*** Opening of Records for processing ***

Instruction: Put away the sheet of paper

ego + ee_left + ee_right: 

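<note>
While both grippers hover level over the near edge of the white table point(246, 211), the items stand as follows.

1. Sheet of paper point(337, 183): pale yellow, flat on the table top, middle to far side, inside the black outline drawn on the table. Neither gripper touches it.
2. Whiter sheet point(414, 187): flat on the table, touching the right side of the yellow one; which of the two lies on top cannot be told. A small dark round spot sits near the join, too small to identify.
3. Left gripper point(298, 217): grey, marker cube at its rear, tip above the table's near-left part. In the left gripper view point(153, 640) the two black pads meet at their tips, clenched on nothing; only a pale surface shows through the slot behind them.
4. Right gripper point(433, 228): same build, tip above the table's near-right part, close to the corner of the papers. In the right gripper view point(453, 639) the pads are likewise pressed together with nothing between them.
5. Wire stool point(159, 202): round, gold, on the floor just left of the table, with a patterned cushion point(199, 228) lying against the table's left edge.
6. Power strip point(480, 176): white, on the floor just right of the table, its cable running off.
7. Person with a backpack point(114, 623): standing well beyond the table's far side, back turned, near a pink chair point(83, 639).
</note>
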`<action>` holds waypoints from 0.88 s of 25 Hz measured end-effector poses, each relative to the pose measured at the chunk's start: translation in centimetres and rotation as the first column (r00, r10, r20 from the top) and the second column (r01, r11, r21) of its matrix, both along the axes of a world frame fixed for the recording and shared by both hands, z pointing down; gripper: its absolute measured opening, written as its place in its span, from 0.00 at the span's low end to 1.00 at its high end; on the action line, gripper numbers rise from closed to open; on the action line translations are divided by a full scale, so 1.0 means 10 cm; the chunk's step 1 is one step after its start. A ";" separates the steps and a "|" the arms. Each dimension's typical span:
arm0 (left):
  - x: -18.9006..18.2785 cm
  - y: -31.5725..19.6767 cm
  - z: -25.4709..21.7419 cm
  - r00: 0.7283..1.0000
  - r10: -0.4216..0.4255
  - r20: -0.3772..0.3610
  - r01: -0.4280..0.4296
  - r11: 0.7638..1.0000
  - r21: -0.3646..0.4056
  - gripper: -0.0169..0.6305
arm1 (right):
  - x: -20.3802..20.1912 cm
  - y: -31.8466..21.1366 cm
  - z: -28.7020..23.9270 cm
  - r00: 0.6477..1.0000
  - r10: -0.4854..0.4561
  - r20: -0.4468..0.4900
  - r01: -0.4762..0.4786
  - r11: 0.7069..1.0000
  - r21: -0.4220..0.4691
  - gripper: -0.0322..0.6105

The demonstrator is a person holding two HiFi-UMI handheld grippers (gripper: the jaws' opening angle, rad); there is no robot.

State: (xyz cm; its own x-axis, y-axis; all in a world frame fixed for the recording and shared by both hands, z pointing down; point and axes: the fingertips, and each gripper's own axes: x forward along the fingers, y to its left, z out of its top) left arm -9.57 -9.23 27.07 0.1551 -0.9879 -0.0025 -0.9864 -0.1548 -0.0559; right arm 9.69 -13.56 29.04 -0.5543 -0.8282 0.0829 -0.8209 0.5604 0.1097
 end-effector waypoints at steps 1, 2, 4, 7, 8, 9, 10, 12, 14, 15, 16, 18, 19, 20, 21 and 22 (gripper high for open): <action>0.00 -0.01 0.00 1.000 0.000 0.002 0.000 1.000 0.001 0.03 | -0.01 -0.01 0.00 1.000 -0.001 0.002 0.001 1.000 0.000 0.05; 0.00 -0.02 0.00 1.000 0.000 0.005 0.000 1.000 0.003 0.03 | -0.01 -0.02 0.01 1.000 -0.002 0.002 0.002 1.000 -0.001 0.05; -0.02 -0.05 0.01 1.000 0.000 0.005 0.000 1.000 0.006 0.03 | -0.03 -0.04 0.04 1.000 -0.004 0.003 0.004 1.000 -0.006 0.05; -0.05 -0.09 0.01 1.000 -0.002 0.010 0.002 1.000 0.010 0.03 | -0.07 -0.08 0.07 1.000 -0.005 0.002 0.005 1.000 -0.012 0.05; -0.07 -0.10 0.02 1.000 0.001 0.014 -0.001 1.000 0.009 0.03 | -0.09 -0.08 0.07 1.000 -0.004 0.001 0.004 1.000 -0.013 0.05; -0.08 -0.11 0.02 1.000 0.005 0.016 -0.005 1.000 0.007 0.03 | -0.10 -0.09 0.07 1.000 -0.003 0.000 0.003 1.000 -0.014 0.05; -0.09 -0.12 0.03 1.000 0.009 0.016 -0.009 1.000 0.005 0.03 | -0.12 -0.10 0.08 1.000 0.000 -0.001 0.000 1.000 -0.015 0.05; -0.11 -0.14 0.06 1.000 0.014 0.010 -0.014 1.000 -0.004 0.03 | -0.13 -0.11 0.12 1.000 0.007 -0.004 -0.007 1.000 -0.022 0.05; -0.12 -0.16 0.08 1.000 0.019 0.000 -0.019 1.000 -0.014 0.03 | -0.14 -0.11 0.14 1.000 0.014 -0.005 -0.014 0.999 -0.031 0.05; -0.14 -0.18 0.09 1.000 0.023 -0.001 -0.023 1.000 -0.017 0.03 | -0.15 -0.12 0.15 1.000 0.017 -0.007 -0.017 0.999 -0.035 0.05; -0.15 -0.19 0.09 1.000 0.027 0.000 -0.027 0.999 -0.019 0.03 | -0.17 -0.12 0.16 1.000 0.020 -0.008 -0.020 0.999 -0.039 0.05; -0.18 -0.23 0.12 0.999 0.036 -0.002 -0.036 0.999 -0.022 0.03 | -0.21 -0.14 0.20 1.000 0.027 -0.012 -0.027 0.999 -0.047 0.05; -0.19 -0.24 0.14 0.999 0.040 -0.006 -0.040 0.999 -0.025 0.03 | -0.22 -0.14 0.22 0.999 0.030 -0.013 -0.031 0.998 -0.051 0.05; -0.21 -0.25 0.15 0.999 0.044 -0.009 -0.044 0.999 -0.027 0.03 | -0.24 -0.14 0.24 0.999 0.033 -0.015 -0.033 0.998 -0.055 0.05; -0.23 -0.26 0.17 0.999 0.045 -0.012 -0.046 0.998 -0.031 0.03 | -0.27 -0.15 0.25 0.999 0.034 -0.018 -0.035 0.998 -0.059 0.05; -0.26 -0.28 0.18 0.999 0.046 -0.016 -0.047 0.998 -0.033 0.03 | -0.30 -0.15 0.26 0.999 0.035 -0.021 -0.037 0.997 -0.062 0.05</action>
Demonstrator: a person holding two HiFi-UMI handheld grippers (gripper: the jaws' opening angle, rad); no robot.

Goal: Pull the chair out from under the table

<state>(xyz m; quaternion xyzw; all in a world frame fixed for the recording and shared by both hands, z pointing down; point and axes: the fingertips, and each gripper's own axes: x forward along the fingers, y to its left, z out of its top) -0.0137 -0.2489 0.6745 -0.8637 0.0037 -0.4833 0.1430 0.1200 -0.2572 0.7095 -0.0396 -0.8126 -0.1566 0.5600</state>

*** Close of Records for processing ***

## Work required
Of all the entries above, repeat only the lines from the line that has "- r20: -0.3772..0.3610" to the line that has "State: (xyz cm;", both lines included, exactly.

## Task solution
  - r20: -0.3772..0.3610
  - r01: -0.4280..0.4296
  - r11: 0.7638..1.0000
  - r21: -0.3646..0.4056
  - gripper: -0.0169..0.6305
arm1 (right):
  - x: -20.3802..20.1912 cm
  - y: -31.8466..21.1366 cm
  - z: -28.7020..23.9270 cm
  - r00: 0.6477..1.0000
  - r10: -0.4854..0.4561
  - r20: -0.4468..0.4900
  - r01: -0.4762..0.4786
  - r11: 0.7069..1.0000
  - r21: -0.4220..0.4691
  - gripper: -0.0322..0.6105

The demonstrator is a person holding two HiFi-UMI handheld grippers (gripper: the jaws' opening angle, rad); there is no robot.

State: (xyz cm; its own x-axis, y-axis; all in a world frame fixed for the recording and shared by both hands, z pointing down; point and axes: the fingertips, and each gripper's own axes: x forward along the fingers, y to its left, z out of its top) left arm -9.57 -9.23 27.07 0.1551 -0.9879 -0.0025 -0.9864 -0.1548 -0.0559; right arm 9.69 -13.56 29.04 -0.5543 -0.8282 0.0829 -0.8209 0.5604 0.1097

No more output will be produced.